§ **Exercise**:
Extract each line holding the word "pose" from the entries.

(Records contained in a dataset)
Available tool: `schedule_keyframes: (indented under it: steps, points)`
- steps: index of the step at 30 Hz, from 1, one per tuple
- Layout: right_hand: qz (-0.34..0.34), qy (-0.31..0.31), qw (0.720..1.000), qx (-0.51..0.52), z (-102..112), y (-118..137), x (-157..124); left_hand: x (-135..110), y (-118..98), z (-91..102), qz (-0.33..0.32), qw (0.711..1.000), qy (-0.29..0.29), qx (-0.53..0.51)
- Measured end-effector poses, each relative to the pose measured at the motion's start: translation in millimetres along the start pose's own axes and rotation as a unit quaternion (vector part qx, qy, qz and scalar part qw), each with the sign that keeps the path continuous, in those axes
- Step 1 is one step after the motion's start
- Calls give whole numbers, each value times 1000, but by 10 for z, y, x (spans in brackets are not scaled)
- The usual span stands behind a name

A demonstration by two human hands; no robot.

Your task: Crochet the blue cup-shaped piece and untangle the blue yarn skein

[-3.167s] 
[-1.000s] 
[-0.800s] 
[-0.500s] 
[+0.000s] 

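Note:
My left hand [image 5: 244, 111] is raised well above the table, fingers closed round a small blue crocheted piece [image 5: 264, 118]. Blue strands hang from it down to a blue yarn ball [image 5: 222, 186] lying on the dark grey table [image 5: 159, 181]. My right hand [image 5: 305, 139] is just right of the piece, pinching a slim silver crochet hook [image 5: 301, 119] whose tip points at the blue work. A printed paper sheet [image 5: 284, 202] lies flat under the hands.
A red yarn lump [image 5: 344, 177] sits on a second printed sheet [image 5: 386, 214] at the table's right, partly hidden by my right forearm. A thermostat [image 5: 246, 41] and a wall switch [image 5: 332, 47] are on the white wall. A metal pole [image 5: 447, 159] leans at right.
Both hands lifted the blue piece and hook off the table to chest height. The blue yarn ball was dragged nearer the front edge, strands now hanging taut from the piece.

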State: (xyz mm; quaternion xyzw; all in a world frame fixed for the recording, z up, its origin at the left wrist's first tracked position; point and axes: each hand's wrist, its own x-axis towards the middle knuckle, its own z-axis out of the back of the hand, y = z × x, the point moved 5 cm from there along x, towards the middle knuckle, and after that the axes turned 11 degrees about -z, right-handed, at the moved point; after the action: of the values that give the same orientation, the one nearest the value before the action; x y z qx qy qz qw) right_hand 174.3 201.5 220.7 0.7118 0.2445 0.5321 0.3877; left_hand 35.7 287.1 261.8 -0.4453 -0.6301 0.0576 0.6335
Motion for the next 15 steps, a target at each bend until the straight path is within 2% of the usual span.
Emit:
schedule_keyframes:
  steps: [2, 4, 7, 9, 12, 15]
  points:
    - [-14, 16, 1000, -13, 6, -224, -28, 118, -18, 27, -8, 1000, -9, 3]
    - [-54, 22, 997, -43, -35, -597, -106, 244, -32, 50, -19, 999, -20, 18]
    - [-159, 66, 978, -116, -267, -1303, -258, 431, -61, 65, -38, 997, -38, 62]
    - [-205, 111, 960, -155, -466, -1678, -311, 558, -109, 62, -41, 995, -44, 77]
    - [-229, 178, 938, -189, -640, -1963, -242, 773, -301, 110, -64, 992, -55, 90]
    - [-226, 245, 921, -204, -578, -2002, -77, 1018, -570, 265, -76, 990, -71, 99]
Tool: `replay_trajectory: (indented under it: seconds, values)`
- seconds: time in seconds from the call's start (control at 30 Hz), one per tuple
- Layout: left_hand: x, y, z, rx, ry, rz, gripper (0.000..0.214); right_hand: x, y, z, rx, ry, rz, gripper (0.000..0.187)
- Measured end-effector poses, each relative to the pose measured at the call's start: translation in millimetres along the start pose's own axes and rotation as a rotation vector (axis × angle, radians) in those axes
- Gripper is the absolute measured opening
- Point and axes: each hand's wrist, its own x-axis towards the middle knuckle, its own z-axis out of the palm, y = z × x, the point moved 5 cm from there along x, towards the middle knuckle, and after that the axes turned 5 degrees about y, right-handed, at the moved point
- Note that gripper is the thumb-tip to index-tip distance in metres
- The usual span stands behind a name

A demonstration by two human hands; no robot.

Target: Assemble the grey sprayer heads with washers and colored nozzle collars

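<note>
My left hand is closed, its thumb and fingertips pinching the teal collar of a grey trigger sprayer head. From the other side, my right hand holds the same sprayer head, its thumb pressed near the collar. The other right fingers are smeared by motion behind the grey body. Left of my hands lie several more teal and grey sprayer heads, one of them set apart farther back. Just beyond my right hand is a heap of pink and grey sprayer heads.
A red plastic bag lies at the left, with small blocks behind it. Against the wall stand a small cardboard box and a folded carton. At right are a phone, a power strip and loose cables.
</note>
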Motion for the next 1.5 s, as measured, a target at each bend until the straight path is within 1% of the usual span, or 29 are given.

§ **Response**:
- Measured end-effector poses, each relative to the pose measured at the motion's start: translation in millimetres along the start pose's own axes and rotation as a unit quaternion (vector part qx, qy, qz and scalar part qw), each with the sign that keeps the path continuous, in those axes
- Measured end-effector poses, each relative to the pose measured at the call's start: translation in millimetres along the start pose's own axes and rotation as a rotation vector (axis × angle, radians) in those axes

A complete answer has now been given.